_Problem requirements:_ Of the material below, the lines to be retyped are those from the line containing "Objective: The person" through the line containing "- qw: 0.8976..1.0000", inclusive; reproduce them exactly.

_Data for processing:_
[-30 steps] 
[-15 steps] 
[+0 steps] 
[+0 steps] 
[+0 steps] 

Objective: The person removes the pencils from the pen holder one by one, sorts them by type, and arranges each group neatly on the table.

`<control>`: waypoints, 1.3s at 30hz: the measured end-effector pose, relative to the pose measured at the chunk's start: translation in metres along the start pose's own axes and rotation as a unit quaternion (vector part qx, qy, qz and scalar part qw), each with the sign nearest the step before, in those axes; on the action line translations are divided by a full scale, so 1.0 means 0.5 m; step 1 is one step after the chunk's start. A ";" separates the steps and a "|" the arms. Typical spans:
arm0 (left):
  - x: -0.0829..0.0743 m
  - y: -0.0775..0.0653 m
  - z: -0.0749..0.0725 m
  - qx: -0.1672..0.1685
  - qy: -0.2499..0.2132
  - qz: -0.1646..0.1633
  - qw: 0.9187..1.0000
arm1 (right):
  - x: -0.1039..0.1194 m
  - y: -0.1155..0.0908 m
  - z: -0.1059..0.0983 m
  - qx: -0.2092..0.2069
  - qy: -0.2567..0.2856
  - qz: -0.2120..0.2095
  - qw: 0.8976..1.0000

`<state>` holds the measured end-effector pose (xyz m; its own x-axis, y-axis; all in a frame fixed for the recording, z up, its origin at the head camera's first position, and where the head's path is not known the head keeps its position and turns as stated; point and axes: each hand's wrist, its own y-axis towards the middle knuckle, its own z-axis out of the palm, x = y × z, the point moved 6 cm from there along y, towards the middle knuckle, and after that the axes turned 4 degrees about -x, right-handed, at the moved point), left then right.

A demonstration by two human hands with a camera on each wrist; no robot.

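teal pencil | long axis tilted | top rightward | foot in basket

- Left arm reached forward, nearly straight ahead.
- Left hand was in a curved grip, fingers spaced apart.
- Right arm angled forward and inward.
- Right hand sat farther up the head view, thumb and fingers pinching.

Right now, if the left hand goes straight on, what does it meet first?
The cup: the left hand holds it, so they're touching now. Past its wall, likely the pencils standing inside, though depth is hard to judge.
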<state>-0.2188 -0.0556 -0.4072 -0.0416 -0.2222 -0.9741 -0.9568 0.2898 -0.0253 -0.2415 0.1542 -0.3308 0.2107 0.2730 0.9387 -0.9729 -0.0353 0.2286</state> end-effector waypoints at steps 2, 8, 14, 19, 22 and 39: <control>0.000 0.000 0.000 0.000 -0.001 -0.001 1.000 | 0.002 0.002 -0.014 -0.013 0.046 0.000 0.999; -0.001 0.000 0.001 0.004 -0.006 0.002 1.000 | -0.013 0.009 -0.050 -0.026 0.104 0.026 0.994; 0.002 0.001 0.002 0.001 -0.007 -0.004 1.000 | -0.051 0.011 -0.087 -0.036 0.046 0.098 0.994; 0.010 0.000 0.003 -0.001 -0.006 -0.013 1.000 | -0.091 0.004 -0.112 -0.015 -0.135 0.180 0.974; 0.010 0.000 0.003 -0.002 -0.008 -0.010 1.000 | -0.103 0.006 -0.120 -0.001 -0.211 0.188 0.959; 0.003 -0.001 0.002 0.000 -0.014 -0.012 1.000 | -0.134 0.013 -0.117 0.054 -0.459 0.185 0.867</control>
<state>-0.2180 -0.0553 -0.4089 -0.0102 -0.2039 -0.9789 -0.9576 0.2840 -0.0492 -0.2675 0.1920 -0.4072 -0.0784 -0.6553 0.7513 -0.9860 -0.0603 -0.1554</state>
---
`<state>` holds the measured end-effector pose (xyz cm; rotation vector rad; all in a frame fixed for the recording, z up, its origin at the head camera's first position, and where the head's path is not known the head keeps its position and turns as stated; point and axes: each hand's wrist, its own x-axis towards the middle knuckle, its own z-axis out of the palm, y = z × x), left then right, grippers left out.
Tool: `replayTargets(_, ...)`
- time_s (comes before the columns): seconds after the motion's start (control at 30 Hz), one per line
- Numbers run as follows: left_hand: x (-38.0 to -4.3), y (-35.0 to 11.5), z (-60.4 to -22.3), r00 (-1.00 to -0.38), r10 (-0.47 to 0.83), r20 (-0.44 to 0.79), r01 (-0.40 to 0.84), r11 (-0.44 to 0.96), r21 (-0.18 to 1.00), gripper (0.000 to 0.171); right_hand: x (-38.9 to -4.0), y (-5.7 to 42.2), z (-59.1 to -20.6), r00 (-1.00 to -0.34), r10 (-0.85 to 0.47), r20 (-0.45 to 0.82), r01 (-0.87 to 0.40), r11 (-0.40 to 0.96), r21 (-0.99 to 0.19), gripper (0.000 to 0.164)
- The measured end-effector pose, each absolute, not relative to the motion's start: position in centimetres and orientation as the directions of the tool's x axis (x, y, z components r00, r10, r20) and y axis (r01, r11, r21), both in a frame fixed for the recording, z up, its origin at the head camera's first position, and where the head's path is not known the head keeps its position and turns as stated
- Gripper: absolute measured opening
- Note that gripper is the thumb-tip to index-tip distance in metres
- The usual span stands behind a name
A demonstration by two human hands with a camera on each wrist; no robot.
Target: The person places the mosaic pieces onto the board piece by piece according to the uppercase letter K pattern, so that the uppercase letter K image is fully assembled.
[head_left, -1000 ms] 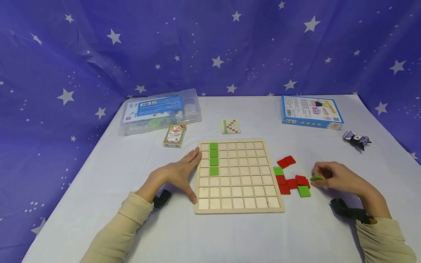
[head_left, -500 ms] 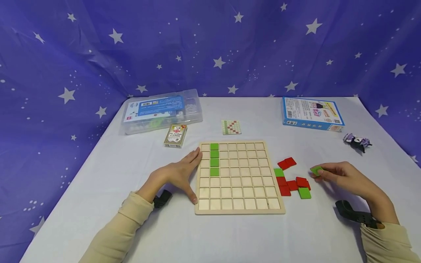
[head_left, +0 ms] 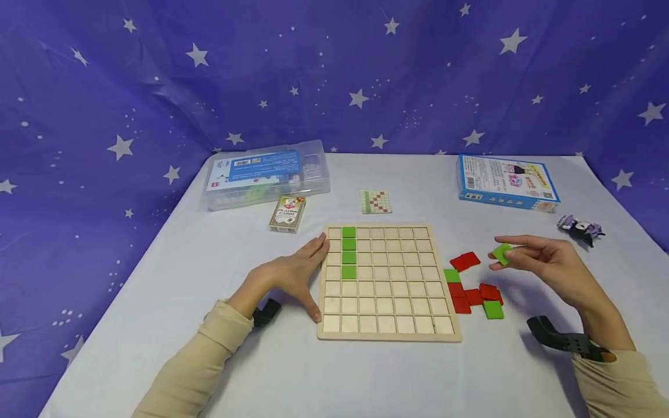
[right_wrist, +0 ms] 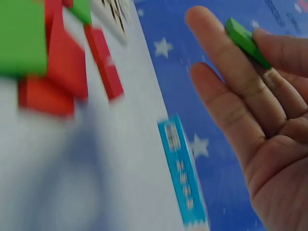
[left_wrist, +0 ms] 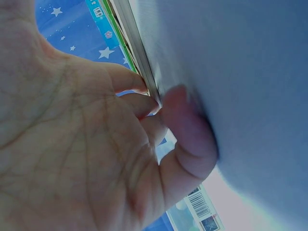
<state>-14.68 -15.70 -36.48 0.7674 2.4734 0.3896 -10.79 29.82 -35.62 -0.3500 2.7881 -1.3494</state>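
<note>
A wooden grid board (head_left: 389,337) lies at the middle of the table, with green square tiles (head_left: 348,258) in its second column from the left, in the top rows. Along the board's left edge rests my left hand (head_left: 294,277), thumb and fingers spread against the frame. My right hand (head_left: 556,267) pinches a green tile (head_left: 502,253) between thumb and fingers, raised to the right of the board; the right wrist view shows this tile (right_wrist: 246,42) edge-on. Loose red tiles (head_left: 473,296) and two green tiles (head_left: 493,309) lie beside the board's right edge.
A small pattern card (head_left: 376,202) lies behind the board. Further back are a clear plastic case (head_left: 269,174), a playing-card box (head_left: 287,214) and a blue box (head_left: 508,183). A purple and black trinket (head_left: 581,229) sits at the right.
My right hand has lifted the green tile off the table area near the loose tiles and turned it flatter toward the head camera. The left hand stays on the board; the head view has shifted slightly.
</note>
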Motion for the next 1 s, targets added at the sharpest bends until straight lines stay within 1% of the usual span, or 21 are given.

_Response box:_
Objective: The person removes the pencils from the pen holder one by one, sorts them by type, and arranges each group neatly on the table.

`<control>`: waypoints, 1.3s at 30hz: the measured end-effector pose, relative to the pose measured at the chunk's start: translation in metres along the start pose's own axes and rotation as a unit quaternion (vector part qx, qy, qz and scalar part qw), each with the sign nearest the step before, in those axes; on the action line translations are divided by a full scale, so 1.0 means 0.5 m; step 1 is one step after the chunk's start. A ";" separates the steps and a "|" the arms. Typical spans:
arm0 (left):
  - x: -0.0829..0.0743 m
  - y: -0.0775..0.0653 m
  - z: -0.0749..0.0725 m
  - qx: -0.1672..0.1685
  - qy: -0.2499..0.2132
  - qz: -0.1646..0.1633
  - qw: 0.9187..1.0000
arm1 (right):
  - x: -0.1039..0.1194 m
  - y: -0.1155..0.0908 m
  - z: -0.1059..0.0983 m
  - qx: -0.2092..0.2069
  - qy: -0.2567..0.2856
  - qz: -0.2120..0.2095
  - qw: 0.8976..1.0000

There's no more to the output.